File: make.info, Node: Filename Functions, Next: Foreach Function, Prev: Text Functions, Up: Functions
Functions for File Names
========================
Several of the built-in expansion functions relate specifically to
taking apart file names or lists of file names.
Each of the following functions performs a specific transformation
on a file name. The argument of the function is regarded as a series
of file names, separated by whitespace. (Leading and trailing
whitespace is ignored.) Each file name in the series is transformed in
the same way and the results are concatenated with single spaces
between them.
`$(dir NAMES...)'
Extracts the directory-part of each file name in NAMES. The
directory-part of the file name is everything up through (and
including) the last slash in it. If the file name contains no
slash, the directory part is the string `./'. For example,
$(dir src/foo.c hacks)
produces the result `src/ ./'.
`$(notdir NAMES...)'
Extracts all but the directory-part of each file name in NAMES.
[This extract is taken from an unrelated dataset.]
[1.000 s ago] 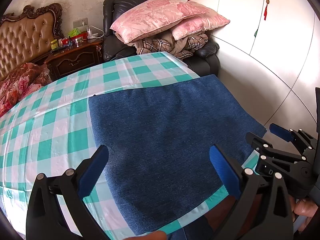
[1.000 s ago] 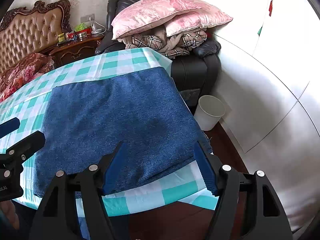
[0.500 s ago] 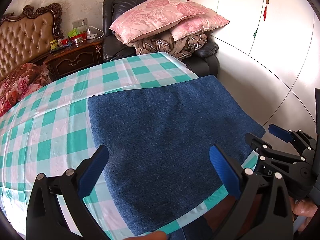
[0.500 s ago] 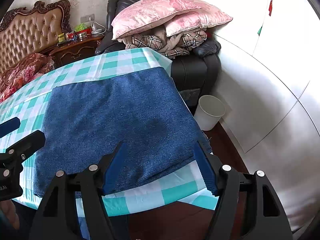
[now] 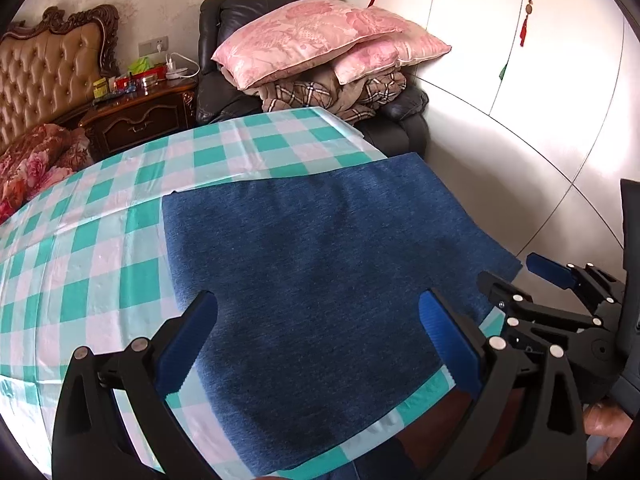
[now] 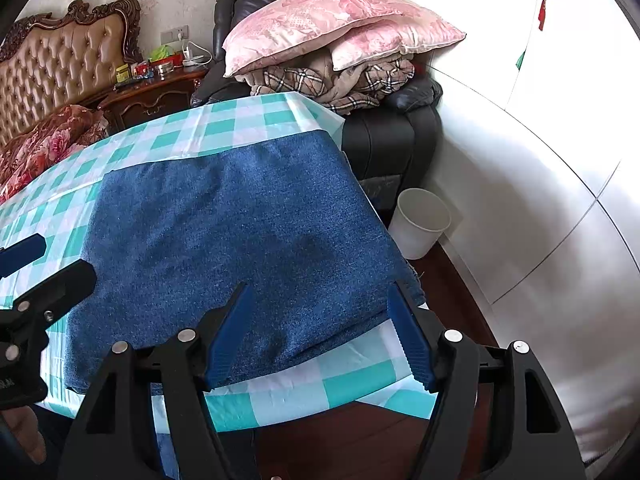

If the file name contains no slash, it is left unchanged.
Otherwise, everything through the last slash is removed from it.
A file name that ends with a slash becomes an empty string. This
is unfortunate, because it means that the result does not always
have the same number of whitespace-separated file names as the
argument had; but we do not see any other valid alternative.
For example,
$(notdir src/foo.c hacks)
produces the result `foo.c hacks'.
`$(suffix NAMES...)'
Extracts the suffix of each file name in NAMES. If the file name
contains a period, the suffix is everything starting with the last
period. Otherwise, the suffix is the empty string. This
frequently means that the result will be empty when NAMES is not,
and if NAMES contains multiple file names, the result may contain
fewer file names.
For example,
$(suffix src/foo.c hacks)
produces the result `.c'.
`$(basename NAMES...)'
Extracts all but the suffix of each file name in NAMES. If the
file name contains a period, the basename is everything starting
up to (and not including) the last period. Otherwise, the
basename is the entire file name. For example,
$(basename src/foo.c hacks)
produces the result `src/foo hacks'.
`$(addsuffix SUFFIX,NAMES...)'
The argument NAMES is regarded as a series of names, separated by
whitespace; SUFFIX is used as a unit. The value of SUFFIX is
appended to the end of each individual name and the resulting
larger names are concatenated with single spaces between them.
For example,
$(addsuffix .c,foo bar)
produces the result `foo.c bar.c'.
`$(addprefix PREFIX,NAMES...)'
The argument NAMES is regarded as a series of names, separated by
whitespace; PREFIX is used as a unit. The value of PREFIX is
prepended to the front of each individual name and the resulting
larger names are concatenated with single spaces between them.
For example,
$(addprefix src/,foo bar)
produces the result `src/foo src/bar'.
`$(join LIST1,LIST2)'
Concatenates the two arguments word by word: the two first words
(one from each argument) concatenated form the first word of the
result, the two second words form the second word of the result,
and so on. So the Nth word of the result comes from the Nth word
of each argument. If one argument has more words that the other,
the extra words are copied unchanged into the result.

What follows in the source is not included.